Drawing a little apart, she looked
steadily back along the deserted road.
“I see nothing of my car,”
she murmured at last. “It will soon be
dusk. We must take no more chances. Please
send for that benzine right away.”
Smith was dispatched forthwith on
what he knew to be a fool’s errand, since both
he and Marigny were practically sure of their ground.
The nearest petrol was to be found at Langford, two
miles along the Bristol road from the fork, and four
miles in the opposite direction to that taken by Smith,
who, when he returned empty-handed an hour later,
must make another long journey to Langford. The
Du Vallon was now anchored immovably until eleven
o’clock, and it was well that the girl could
not realize the true nature of the ordeal before her,
or events might have taken an awkward twist.

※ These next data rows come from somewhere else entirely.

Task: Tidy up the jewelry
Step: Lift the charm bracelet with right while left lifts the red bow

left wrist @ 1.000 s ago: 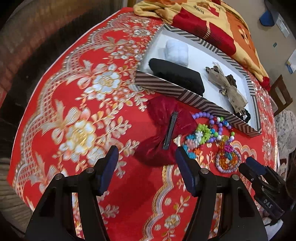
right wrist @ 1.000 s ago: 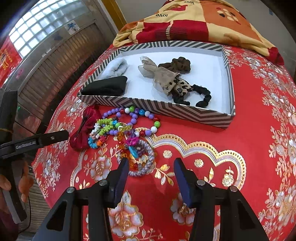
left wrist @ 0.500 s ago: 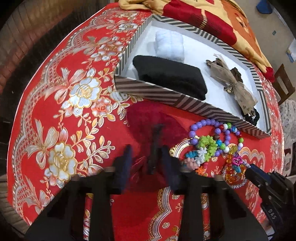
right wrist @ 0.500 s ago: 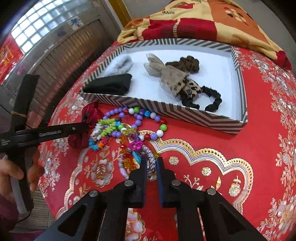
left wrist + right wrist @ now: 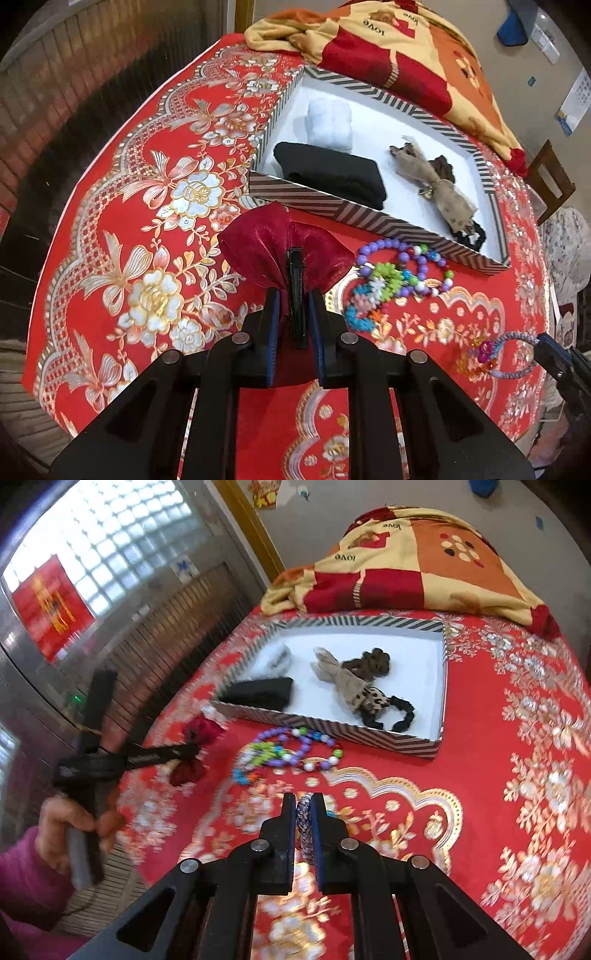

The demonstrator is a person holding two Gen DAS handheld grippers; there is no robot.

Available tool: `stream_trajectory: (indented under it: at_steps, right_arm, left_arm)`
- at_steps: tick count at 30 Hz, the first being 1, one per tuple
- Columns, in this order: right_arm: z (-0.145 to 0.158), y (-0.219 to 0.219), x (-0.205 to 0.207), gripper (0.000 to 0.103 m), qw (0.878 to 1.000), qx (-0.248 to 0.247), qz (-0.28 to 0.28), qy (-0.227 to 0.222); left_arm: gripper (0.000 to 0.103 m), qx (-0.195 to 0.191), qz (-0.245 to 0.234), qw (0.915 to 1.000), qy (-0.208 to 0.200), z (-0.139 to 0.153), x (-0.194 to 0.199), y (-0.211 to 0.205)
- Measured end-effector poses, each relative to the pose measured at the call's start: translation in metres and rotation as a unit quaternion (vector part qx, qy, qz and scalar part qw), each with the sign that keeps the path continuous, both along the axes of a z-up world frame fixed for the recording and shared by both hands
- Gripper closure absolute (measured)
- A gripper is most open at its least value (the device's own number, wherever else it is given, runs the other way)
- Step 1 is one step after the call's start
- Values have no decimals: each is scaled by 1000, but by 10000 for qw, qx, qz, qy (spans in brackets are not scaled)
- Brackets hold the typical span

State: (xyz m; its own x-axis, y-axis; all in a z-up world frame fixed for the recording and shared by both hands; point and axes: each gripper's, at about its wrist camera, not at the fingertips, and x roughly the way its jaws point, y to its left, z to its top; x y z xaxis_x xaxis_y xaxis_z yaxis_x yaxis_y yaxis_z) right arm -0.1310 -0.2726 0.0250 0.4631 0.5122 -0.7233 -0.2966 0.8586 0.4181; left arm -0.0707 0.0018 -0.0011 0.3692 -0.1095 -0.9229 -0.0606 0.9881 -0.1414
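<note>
Red bow's black clip point(image 5: 296, 295) only in left view — woven bracelet point(image 5: 306, 827) between right jaws

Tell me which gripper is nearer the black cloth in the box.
Left. The left gripper, clamping the red bow, sits just before the box wall by the black cloth; the right gripper, clamping a bracelet, is farther back.

The lower half of the red bow point(image 5: 284, 251) is hidden between the left gripper's fingers point(image 5: 271, 332). The braided bracelet point(image 5: 306, 830) shows only an edge (the rest sits behind the pads). Tabletop point(image 5: 480, 775) flowers near the lens are motion-blurred.
</note>
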Motion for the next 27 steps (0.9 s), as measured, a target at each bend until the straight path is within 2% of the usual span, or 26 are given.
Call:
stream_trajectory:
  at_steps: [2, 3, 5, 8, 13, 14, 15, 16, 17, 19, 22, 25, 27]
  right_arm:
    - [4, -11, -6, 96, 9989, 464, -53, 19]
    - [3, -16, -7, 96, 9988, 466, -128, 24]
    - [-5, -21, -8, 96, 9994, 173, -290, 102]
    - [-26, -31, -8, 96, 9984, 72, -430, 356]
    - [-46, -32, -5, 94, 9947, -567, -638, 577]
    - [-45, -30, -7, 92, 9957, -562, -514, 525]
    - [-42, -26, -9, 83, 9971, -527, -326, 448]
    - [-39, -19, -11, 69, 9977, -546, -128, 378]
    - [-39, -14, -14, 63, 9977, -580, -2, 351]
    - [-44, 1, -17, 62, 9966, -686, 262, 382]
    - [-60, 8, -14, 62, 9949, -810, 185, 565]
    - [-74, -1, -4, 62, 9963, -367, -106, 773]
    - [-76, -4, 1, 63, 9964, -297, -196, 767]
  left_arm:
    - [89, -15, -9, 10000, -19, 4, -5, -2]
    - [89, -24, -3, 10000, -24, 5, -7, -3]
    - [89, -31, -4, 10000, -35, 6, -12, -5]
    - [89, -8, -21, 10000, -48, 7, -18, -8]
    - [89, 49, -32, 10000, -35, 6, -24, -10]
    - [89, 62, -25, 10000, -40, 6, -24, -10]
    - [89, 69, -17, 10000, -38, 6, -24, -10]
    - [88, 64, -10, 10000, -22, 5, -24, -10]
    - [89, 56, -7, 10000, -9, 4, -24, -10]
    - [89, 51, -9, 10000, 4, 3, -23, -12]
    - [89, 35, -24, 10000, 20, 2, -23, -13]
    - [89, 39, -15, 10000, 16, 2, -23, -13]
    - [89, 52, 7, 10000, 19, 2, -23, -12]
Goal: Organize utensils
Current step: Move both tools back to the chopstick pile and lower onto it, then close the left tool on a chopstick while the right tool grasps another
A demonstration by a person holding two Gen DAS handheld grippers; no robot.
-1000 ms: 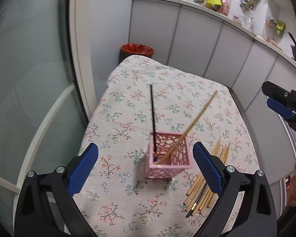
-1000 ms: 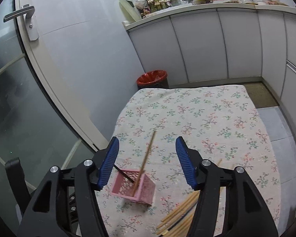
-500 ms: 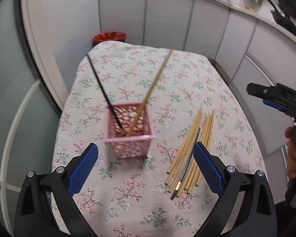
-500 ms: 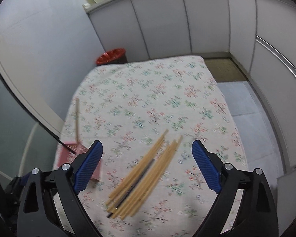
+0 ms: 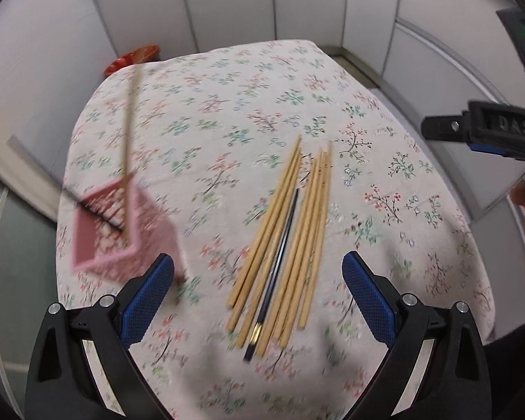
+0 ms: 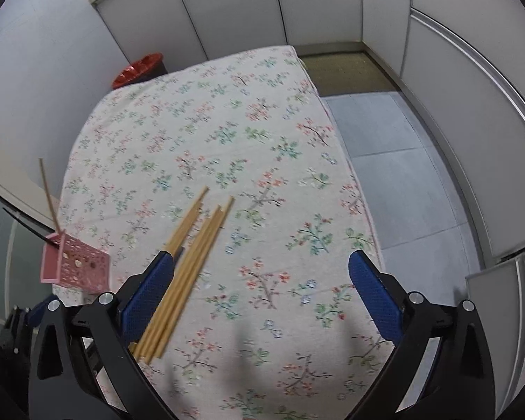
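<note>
A: Left side first. Pink lattice basket [image 5: 122, 231] near the left edge of the floral-cloth tabletop [image 5: 227, 105]; one wooden chopstick [image 5: 129, 129] and one black chopstick [image 5: 94, 211] already leaning inside. Blurred in the left wrist view, sharper in the right.

B: Noted. Left claw [image 5: 259, 295] spread wide, nothing held, hovering over the near ends of the loose chopstick bundle [image 5: 283, 245].

A: Bundle lying flat, middle of the cloth, well apart from the basket. Mostly wooden sticks touching side by side, one black chopstick with a gold band [image 5: 274, 273] wedged among them.

B: Right claw [image 6: 260, 294] also wide open and empty; its left pad [image 6: 147, 292] just beside the bundle.

A: Risks, as judgement: sticks packed tight, so a closing claw likely to pinch two or more, or roll neighbours off the near edge. Thin round stick liable to pivot in the pads. Light basket with tall leaning sticks prone to tipping if knocked on insertion.
</note>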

The Frenchman meant no real harm by
his rascally scheme, for Cynthia Vanrenen, daughter
of a well-known American citizen, was not to be wooed
and won in the fashion that commended itself to unscrupulous
lovers in by-gone days. Yet his design blended
subtlety and daring in a way that was worthy of ancestors
who had ruffled it at Versailles with the cavaliers
of old France. He trusted implicitly to the effect
of a somewhat exciting adventure on the susceptible
feminine heart. The phantom of distrust would
soon vanish. She would yield to the spell of
a night scented with the breath of summer, languorous
with soft zéphyrs, a night when the spirit of
romance itself would emparadise the lonely waste,
and a belated moon, “like to a silver bow new-bent
in heaven,” would lend its glamor to a sky already
spangled with glowing sapphires.
In such a night, all things were possible.
In
such a night
Stood Dido with a willow
in her hand
Upon the wild sea-banks,
and waft her love
To come again to Carthage.
Marigny had indeed arranged a situation
worthy of his nurturing among the decadents of Paris.
He believed that in these surroundings an impressionable
girl would admit him to a degree of intimacy not to
be attained by many days of prosaic meetings.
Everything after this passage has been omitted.